Тут же следуют протоколы осмотра, медицинского освидетельствования, объяснения… Какие-то два картонных кружочка, на одном из которых стоит короткое «да», обведенное жирным красным овалом, на другом – «нет». Словно брошенный жребий. Короткая предсмертная записка: «Будь ты проклят!». Кому она адресована: любовнику, знакомому, мужу? Судя по справке, имевшейся в деле, девушка в браке не состояла. Почерк ровный, изящный, как будто хозяйка его не предсмертную в отчаянии записку писала, а аккуратно выполняла домашнее задание по чистописанию.
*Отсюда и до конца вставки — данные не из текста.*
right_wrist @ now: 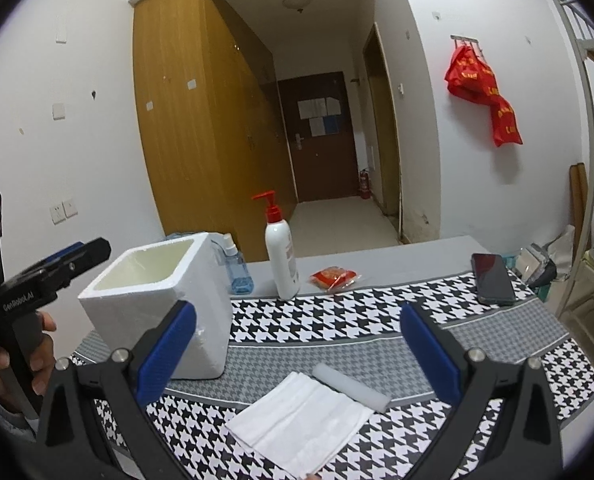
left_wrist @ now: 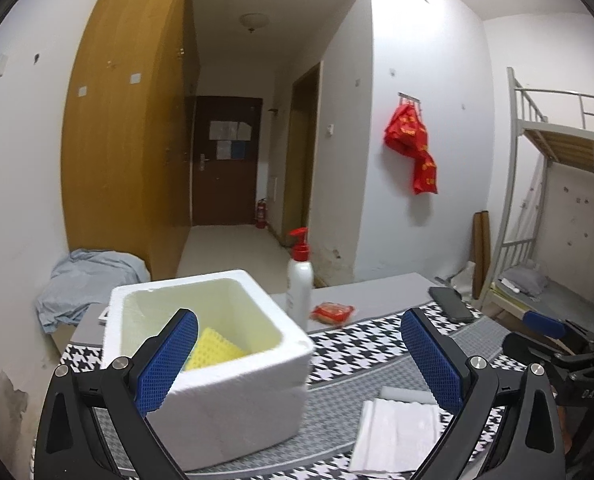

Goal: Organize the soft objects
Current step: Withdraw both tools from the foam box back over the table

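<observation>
A white foam box (left_wrist: 217,376) stands on the patterned table, with a yellow waffle-textured sponge (left_wrist: 213,350) lying inside it. My left gripper (left_wrist: 299,360) hovers open above the box's near side, empty. A folded white cloth (right_wrist: 301,420) lies on the table in front of my right gripper (right_wrist: 297,354), which is open and empty above it. A pale foam strip (right_wrist: 351,387) rests against the cloth's far edge. The same box (right_wrist: 165,304) stands to the left in the right wrist view, its contents hidden. The cloth (left_wrist: 397,436) lies right of the box.
A white pump bottle (right_wrist: 281,258), a blue spray bottle (right_wrist: 237,268) and a red packet (right_wrist: 333,279) stand behind the box. A black phone (right_wrist: 493,278) lies at the far right. A hand (right_wrist: 37,356) holds the other gripper at left. The black-and-white tablecloth (right_wrist: 337,320) covers the table.
</observation>
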Tool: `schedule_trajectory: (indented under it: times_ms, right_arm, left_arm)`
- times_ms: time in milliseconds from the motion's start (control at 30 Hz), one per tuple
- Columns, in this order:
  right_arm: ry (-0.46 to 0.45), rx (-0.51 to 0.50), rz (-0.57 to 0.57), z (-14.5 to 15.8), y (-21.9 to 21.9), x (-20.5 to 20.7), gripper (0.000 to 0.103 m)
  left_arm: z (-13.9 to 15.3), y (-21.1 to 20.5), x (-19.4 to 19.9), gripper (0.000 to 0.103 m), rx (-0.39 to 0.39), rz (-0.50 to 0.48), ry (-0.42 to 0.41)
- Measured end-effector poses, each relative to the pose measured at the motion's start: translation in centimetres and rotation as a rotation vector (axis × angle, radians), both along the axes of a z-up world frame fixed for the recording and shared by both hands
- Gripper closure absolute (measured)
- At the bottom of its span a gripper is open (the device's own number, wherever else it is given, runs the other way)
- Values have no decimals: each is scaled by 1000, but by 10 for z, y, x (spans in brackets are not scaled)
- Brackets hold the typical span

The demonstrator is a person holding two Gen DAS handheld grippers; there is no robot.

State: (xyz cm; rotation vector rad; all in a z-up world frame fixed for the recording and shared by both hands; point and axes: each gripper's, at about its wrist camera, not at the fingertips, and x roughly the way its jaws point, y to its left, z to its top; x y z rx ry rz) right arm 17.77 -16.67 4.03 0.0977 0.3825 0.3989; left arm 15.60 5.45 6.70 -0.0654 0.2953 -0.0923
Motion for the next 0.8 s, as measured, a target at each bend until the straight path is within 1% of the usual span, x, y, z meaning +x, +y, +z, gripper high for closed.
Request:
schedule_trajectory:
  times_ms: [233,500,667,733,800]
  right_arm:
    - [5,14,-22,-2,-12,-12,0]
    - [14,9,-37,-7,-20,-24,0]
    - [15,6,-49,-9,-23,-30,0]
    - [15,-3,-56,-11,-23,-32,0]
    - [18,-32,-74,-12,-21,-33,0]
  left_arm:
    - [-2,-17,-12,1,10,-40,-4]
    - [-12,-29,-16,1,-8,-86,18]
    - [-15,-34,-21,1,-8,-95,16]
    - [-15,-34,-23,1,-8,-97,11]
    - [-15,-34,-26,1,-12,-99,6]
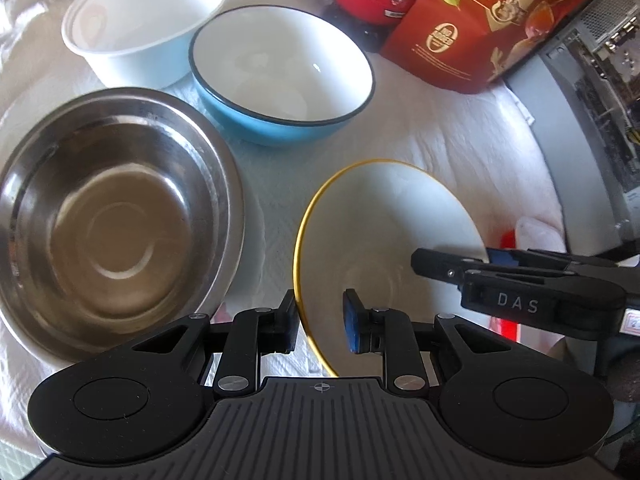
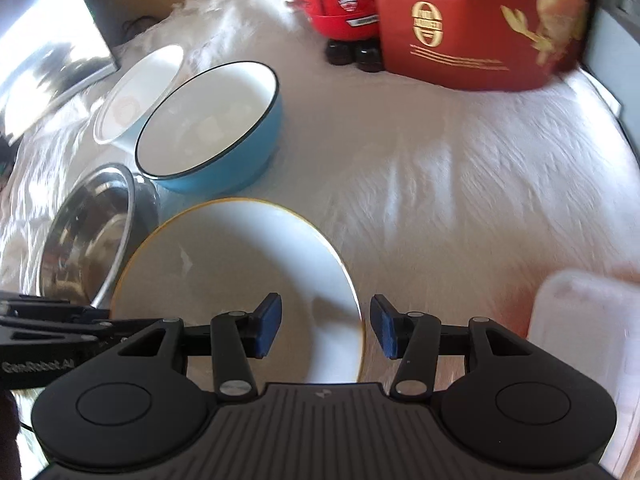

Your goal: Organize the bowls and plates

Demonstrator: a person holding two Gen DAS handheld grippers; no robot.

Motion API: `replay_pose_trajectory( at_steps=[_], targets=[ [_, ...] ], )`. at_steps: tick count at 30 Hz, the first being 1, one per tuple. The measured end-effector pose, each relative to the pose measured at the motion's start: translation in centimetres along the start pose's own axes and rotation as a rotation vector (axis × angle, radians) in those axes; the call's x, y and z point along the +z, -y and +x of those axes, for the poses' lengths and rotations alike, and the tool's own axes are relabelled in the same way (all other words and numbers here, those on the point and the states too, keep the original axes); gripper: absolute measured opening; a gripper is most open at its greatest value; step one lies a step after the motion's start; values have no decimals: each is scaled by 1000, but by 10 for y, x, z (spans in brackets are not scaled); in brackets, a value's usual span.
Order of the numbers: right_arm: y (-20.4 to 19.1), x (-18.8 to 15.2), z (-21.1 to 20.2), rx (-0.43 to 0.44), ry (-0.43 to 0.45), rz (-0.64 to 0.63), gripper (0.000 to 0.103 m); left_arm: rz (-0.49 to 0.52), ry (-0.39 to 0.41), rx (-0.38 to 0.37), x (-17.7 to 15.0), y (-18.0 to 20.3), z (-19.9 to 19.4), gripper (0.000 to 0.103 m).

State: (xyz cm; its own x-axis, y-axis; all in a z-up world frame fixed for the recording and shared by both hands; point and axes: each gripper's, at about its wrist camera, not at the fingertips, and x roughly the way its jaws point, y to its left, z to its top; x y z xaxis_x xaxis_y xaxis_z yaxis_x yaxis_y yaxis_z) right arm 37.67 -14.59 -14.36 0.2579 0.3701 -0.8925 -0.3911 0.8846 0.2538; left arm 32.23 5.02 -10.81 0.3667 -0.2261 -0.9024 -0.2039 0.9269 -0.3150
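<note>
Here the plate's [image 1: 384, 220] rim sits between both part-open grippers [image 1: 320, 322] [image 2: 325, 326], seemingly ungripped.

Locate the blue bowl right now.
In both wrist views the blue bowl stands on the white cloth, between the white bowl and the yellow-rimmed plate.

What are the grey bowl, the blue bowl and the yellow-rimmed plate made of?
Grey bowl: looks like stainless steel, shiny, with mirror-like reflections.
Blue bowl: probably glazed ceramic or enamel; glossy white inside, dark rim line.
Yellow-rimmed plate: likely glazed ceramic, smooth with soft highlights; it might be melamine.
</note>
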Motion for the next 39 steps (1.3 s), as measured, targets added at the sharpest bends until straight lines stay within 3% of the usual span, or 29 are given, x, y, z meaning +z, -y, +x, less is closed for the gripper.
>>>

И еще схематичный рисунок: фигурка девушки, смотревшей, как над морем восходит солнце. Или заходит?
И чудом сохранившийся, еле уловимый аромат духов, идущий от клочка бумаги.
О чем Катя Бежева думала в преддверии смерти, что чувствовала? Об этом теперь никто достоверно не узнает. Можно сделать только приблизительную зарисовку.
Вот она за столиком пишет записку. Закончила и несколько секунд сидит неподвижно, уставившись прямо перед собой. За ее спиной, страшным диссонансом к роскошному интерьеру комнаты, покачивается привязанная к массивному оконному карнизу веревка с петлей. Никаких эмоций на бледном лице девушке, все в ней сконцентрировано на том последнем акте, который вот-вот произойдет. Дьявол уже хорошо поработал и до основания выжег ее душу.
Наконец девушка встает и бросает невидящий взгляд на окно – туда, где виднеется угол городской площади, золотистые купола церкви, сверкающие в лучах заходящего солнца, где кипит жизнь, шумят автомобили и снуют озабоченные люди. Какое ей до всего этого дело! Тот мир отныне ей не принадлежит. Так же, как и она ему.
Что ощутила в тот момент, когда жесткая веревка коснулась кожи, а петля обвилась вокруг шеи? Пошли ли от ужаса мурашки по телу, содрогнулось ли сердце? Или все ощущения уже полностью атрофировались?
А самый последний проблеск сознания перед окончательным уходом в небытие, когда уже ничего невозможно исправить! Что в нем: вопль боли, протест, сожаление? Кто может это знать…
Девушка была явно не бедной, о чем свидетельствовали ее со вкусом подобранный гардероб, значительная сумма денег, найденная в сумке, дорогой номер гостиницы, в котором она провела последние часы жизни.
Молодость, красота, достаток и… такая чудовищная смерть – нелепое, необъяснимое с точки зрения здравого смысла, но, увы, реальное явление.
Что еще известно о девушке? Работала Катя в модельном бизнесе, часто ездила за границу. Вела замкнутый образ жизни, близких подруг среди коллег не имела. Недавно похоронила мать, которая сильно болела. Много денег тратила на ее лечение.